Work to complete
Starting with the line that contains "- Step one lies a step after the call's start" and stopping after the line that contains "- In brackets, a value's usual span", copy the entries below exactly. Include nothing else.

(Stored entries)
----------------
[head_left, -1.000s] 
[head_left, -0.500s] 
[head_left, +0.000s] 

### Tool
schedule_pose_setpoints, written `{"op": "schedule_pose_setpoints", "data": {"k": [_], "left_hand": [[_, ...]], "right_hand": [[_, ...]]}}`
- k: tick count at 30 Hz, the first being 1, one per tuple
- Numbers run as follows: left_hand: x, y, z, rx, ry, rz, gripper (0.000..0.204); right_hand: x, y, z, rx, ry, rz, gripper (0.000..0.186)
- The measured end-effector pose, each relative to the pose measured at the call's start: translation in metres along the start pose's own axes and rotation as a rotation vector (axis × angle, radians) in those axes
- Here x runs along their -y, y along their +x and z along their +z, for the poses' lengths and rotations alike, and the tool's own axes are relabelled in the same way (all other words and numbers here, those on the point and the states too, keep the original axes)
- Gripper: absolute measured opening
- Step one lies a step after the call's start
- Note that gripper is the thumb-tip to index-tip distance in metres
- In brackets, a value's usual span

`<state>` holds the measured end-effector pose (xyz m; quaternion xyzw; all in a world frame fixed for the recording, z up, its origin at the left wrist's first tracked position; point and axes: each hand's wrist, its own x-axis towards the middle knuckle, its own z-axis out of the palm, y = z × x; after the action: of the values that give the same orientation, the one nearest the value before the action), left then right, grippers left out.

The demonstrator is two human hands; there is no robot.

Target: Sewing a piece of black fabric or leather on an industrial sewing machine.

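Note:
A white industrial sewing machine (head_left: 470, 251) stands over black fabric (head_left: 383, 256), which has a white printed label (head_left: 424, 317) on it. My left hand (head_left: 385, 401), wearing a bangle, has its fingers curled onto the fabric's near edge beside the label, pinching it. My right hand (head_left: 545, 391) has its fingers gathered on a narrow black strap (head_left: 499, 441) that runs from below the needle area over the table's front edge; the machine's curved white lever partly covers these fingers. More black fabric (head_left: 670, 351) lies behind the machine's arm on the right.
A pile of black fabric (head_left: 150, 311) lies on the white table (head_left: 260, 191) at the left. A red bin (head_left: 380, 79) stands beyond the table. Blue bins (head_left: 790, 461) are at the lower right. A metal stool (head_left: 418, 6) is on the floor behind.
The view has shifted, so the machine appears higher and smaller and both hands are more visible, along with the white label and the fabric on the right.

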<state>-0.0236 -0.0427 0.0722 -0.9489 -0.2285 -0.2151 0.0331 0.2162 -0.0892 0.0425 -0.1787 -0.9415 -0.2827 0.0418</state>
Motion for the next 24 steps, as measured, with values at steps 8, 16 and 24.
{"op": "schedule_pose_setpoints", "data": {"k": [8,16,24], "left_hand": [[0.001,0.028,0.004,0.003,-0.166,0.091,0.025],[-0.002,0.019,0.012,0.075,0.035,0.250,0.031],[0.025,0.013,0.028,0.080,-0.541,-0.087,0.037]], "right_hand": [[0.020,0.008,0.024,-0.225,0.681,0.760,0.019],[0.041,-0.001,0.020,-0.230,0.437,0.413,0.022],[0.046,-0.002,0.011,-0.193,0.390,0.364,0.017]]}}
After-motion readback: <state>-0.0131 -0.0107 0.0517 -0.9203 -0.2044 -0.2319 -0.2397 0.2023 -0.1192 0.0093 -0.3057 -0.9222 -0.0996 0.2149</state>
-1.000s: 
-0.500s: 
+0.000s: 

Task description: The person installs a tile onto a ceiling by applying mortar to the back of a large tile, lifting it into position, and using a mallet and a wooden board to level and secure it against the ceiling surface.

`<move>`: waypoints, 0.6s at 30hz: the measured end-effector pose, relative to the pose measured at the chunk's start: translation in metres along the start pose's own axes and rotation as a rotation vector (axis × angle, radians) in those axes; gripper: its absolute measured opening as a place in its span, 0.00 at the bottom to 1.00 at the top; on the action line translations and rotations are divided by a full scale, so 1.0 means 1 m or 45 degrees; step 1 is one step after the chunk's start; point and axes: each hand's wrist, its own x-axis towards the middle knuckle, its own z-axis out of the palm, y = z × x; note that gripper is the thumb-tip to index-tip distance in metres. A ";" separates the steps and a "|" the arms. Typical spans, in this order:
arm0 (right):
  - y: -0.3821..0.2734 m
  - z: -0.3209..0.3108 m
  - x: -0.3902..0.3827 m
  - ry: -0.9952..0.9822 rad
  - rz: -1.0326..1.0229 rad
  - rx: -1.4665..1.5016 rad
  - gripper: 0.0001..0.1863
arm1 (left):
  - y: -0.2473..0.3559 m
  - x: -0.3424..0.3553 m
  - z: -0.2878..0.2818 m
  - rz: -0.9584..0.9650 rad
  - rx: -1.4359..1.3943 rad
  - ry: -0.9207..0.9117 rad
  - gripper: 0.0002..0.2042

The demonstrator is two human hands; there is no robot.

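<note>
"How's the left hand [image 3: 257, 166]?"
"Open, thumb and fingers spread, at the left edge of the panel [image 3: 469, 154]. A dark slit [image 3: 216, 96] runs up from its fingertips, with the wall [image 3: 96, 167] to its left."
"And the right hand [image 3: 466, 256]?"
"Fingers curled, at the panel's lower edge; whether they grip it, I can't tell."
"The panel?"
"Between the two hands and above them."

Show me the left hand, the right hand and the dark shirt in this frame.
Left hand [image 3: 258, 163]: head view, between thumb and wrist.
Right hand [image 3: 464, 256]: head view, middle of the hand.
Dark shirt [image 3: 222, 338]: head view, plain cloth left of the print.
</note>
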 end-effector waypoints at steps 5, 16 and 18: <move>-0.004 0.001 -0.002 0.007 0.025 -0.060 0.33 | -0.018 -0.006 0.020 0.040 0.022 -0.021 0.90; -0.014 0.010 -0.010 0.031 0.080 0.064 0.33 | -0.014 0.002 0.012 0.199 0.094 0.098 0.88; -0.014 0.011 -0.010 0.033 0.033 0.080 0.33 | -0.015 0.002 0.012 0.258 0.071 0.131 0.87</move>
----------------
Solved exercise
- Step one lies a step after the call's start
- Note that gripper is the thumb-tip to index-tip distance in metres
- In brackets, a value's usual span

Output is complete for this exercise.